**Exercise brief:** Reproduce the section of the listing that begins at the line containing "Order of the" and finishes at the line containing "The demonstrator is". Include both end lines and nothing beyond them.

- - -

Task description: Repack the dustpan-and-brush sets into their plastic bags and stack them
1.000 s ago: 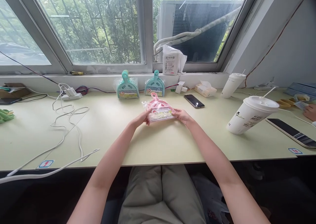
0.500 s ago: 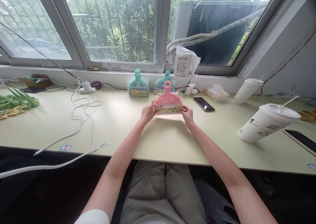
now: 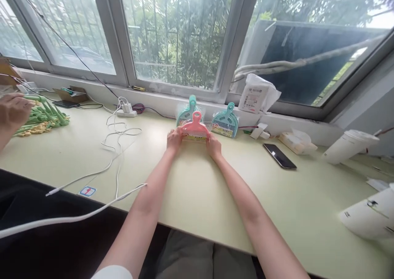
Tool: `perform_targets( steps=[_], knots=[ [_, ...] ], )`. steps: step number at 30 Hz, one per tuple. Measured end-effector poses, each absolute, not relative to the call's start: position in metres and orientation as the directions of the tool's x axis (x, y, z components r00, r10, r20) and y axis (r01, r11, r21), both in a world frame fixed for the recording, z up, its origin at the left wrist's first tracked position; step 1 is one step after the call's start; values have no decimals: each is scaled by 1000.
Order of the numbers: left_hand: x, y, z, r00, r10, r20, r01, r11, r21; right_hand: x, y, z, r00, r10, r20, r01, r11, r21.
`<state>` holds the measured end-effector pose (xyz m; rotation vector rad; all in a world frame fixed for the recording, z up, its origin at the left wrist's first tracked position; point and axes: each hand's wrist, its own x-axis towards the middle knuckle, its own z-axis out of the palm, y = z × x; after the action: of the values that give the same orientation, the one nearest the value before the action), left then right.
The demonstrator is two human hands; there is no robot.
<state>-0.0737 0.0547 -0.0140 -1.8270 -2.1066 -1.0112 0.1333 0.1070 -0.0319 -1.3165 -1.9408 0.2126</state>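
A pink dustpan (image 3: 196, 128) in clear wrapping stands upright on the table, its round-holed handle pointing up and a brush and printed label showing on its front. My left hand (image 3: 174, 139) grips its left edge, and my right hand (image 3: 214, 145) grips its right edge. Right behind it is a wrapped teal dustpan (image 3: 191, 105), partly hidden by the pink one. A second teal dustpan (image 3: 226, 121) leans upright to the right, by the window ledge.
White cables (image 3: 118, 147) and a power strip (image 3: 127, 113) lie left. A phone (image 3: 279, 156), tissue pack (image 3: 298, 141) and two cups (image 3: 351, 145) stand right. At far left, another person's hand (image 3: 14, 110) is over green stalks (image 3: 51, 115).
The pink dustpan, in both my hands, has moved left from in front of the right teal dustpan to the left one. My view has turned, and another person's hand has appeared at left.
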Motion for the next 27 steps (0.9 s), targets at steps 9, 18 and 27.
perform_targets(
  steps=[9, 18, 27],
  knots=[
    [-87, 95, -24, -427, 627, 652, 892, 176, 416, 61, 163, -32, -131, 843, 522, 698, 452, -555],
    [-82, 123, -33, 15, 841, 541, 995, -65, 74, 66, 192, -35, -137, 831, 539, 678, 475, -561],
    [-79, 138, -34, 67, 837, 544, 986, -140, 95, 123, 198, -28, 147, 732, 666, 593, 473, -651]
  ],
)
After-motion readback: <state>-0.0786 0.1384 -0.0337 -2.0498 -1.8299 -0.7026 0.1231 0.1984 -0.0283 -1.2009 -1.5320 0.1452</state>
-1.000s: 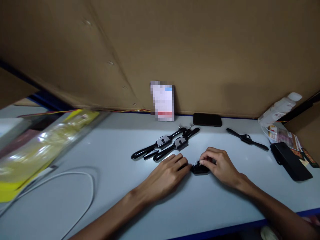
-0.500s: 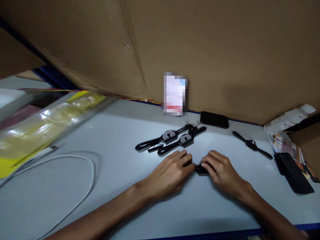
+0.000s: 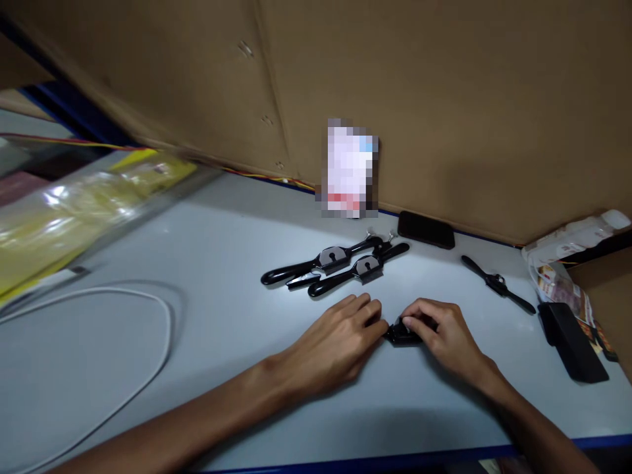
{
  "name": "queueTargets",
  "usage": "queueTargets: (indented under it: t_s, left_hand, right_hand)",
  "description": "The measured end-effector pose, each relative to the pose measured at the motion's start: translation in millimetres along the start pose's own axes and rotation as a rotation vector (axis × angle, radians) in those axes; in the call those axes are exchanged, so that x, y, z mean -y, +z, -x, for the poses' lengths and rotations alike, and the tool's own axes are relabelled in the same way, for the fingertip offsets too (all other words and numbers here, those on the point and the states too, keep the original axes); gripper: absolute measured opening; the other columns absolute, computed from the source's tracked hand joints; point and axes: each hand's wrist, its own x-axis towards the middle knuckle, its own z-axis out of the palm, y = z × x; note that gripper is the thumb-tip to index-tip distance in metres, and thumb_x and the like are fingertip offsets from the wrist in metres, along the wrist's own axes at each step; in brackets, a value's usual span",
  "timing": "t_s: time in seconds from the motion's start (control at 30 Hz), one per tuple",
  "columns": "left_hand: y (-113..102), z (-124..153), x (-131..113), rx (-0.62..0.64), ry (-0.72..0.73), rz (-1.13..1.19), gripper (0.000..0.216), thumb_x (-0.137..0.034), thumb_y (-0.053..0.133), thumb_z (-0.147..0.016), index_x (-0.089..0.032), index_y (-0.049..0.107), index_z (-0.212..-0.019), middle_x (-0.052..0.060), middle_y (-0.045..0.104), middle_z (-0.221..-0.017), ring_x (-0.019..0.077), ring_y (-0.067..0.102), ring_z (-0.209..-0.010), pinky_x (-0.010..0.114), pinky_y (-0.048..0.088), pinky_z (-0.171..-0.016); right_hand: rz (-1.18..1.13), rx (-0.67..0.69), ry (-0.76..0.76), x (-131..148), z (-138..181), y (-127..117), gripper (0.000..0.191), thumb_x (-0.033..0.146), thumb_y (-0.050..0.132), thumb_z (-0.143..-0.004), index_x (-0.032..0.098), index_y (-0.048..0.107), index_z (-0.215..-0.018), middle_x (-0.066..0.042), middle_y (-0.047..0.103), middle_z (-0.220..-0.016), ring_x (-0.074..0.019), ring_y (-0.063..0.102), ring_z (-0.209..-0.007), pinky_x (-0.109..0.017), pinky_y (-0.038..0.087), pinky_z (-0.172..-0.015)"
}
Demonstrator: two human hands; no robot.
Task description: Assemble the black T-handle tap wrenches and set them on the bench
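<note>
A small black watch body [image 3: 401, 333] lies on the white table [image 3: 237, 263] between my two hands. My right hand [image 3: 442, 332] pinches it from the right with curled fingers. My left hand [image 3: 340, 339] presses against its left side, fingers bent and close together. Just beyond my hands lie two black watches with straps [image 3: 336, 263], side by side. Another black watch [image 3: 498, 284] lies further right.
A dark phone [image 3: 425, 230] and a blurred card [image 3: 349, 168] rest by the cardboard back wall [image 3: 419, 99]. A black case [image 3: 570, 339], printed packets and a white bottle [image 3: 577, 237] sit far right. A white cable [image 3: 123, 309] loops at left beside a yellow plastic pack [image 3: 74, 210].
The view has swung slightly left and down. Both hands stay on the small black watch body with only slight finger shifts.
</note>
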Motion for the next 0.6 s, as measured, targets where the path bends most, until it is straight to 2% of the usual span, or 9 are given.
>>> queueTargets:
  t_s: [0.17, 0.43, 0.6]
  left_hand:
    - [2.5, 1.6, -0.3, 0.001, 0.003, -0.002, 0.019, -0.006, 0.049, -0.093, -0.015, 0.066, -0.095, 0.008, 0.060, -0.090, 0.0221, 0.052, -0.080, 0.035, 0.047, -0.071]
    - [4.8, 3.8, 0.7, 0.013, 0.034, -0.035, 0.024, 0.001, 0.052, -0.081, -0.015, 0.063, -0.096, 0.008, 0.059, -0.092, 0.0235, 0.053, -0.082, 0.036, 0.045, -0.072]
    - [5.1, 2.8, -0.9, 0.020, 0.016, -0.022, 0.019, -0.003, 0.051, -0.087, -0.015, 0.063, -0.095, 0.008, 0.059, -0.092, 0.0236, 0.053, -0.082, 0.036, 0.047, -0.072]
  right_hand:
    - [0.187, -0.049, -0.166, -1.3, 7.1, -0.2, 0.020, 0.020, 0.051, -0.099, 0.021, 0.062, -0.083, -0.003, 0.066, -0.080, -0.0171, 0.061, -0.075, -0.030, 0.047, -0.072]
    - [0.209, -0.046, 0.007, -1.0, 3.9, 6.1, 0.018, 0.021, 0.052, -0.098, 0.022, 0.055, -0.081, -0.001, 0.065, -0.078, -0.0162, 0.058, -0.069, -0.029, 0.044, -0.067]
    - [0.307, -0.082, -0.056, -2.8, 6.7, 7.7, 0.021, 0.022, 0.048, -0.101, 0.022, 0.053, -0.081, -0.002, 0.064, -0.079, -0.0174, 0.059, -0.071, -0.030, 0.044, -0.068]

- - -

**Output for this exercise:**
Order of the numbers: left_hand: x, y, z, r00, r10, r20, r01, r11, r21; right_hand: x, y, z, r00, r10, r20, r01, r11, r21.
`<state>` holds the measured end-effector pose (xyz m; rotation vector rad; all in a world frame fixed for the recording, z up, its origin at the left wrist's first tracked position; point and axes: each hand's wrist, its own x-axis towards the middle knuckle, its own z-axis out of the palm, y = z × x; after the action: of the values that give the same orientation, the one nearest the value before the action), left then right.
The demonstrator is two human hands; there is no robot.

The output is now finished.